== Requirement ==
A faithful copy of every entry, with the pictures removed, is what is needed here.

»»

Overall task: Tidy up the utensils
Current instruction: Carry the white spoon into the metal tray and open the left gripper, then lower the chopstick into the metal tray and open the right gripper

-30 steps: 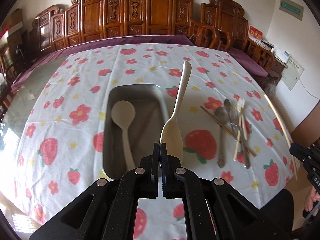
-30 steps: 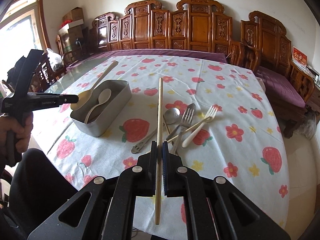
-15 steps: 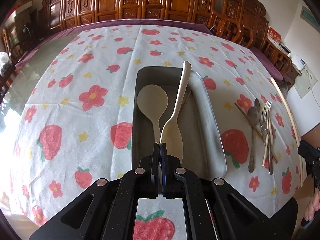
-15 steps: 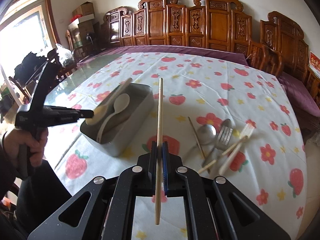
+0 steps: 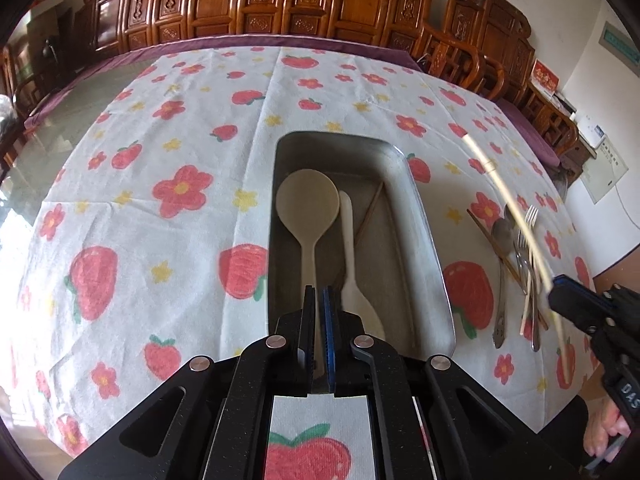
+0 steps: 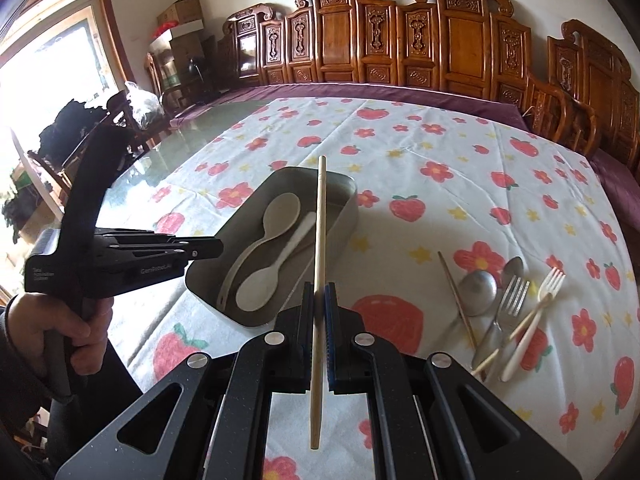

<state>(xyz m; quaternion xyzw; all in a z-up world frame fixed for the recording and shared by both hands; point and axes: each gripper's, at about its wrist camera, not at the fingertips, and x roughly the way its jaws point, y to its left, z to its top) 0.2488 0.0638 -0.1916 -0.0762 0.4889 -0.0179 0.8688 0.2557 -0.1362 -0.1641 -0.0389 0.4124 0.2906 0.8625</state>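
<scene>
Right gripper (image 6: 319, 300) clenched on light chopstick (image 6: 319, 264), tip toward 12 o'clock over metal tray (image 6: 340, 204). Left gripper (image 5: 319, 300) closed, empty — both spoons lie in tray. Suggest: align chopstick with tray's long axis, lower inside, then release — avoid the rim.

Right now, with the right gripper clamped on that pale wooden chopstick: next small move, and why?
Probably carry the pale wooden chopstick a little further over the grey metal tray, then lower it. The right gripper is shut on it above the tray's near edge, and two cream plastic spoons already lie inside.
</scene>
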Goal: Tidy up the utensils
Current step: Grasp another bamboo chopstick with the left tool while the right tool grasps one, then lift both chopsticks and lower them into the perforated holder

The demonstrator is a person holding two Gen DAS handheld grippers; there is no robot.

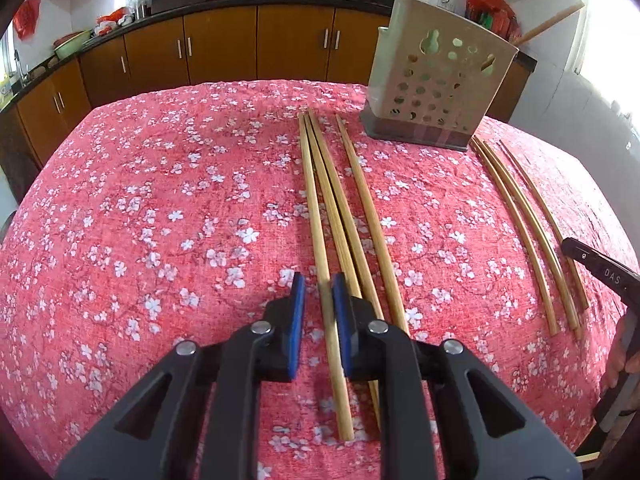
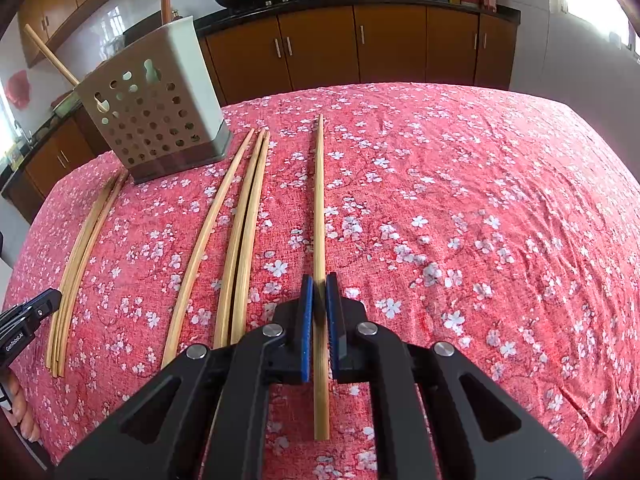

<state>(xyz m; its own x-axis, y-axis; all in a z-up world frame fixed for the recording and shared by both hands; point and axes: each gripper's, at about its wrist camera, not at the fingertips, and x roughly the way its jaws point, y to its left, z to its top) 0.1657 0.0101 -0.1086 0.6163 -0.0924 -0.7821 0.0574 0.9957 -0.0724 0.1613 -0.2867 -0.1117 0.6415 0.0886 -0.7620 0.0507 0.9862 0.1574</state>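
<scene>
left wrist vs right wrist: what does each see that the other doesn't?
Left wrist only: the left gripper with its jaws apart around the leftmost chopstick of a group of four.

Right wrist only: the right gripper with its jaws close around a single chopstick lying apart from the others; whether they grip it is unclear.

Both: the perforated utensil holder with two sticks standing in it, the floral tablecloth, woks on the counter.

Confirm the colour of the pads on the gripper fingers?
Blue pads on black fingers, clearest in the right wrist view, either side of a long bamboo chopstick.
</scene>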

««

== Your response ==
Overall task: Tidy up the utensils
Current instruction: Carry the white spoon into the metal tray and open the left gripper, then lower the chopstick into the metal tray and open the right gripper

-30 steps: 
-30 steps: 
-15 steps: 
-15 steps: 
+0 steps: 
+0 steps: 

<state>(xyz m; quaternion xyzw; all in a z-up world frame fixed for the recording and shared by both hands; point and axes: each gripper's, at about its wrist camera, not at the fingertips, and x roughly the way its jaws point, y to its left, z to its top) 0.2488 0.0638 -0.1916 -0.0762 0.4889 -0.0179 0.8688 0.2557 -0.1362 -0.1641 -0.0389 0.4124 0.2906 0.8625</state>
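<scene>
Right gripper (image 6: 319, 300) clenched on light chopstick (image 6: 319, 264), tip toward 12 o'clock over metal tray (image 6: 340, 204). Left gripper (image 5: 319, 300) closed, empty — both spoons lie in tray. Suggest: align chopstick with tray's long axis, lower inside, then release — avoid the rim.

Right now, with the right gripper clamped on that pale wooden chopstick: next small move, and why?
Probably carry the pale wooden chopstick a little further over the grey metal tray, then lower it. The right gripper is shut on it above the tray's near edge, and two cream plastic spoons already lie inside.
</scene>
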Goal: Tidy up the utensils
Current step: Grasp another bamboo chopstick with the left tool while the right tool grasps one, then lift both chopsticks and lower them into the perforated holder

The demonstrator is a person holding two Gen DAS handheld grippers; there is no robot.


<state>(xyz m; its own x-axis, y-axis; all in a z-up world frame fixed for the recording and shared by both hands; point and axes: each gripper's, at about its wrist camera, not at the fingertips, and x roughly the way its jaws point, y to its left, z to its top) 0.1657 0.0101 -0.1086 0.6163 -0.0924 -0.7821 0.0574 0.9957 -0.0724 0.1613 -0.2867 -0.1117 0.6415 0.0886 -0.7620 0.0507 0.9862 0.1574</state>
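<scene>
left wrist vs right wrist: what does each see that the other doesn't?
Left wrist only: the left gripper with its jaws apart around the leftmost chopstick of a group of four.

Right wrist only: the right gripper with its jaws close around a single chopstick lying apart from the others; whether they grip it is unclear.

Both: the perforated utensil holder with two sticks standing in it, the floral tablecloth, woks on the counter.

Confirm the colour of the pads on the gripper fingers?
Blue pads on black fingers, clearest in the right wrist view, either side of a long bamboo chopstick.
</scene>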

What has been written here completes the answer.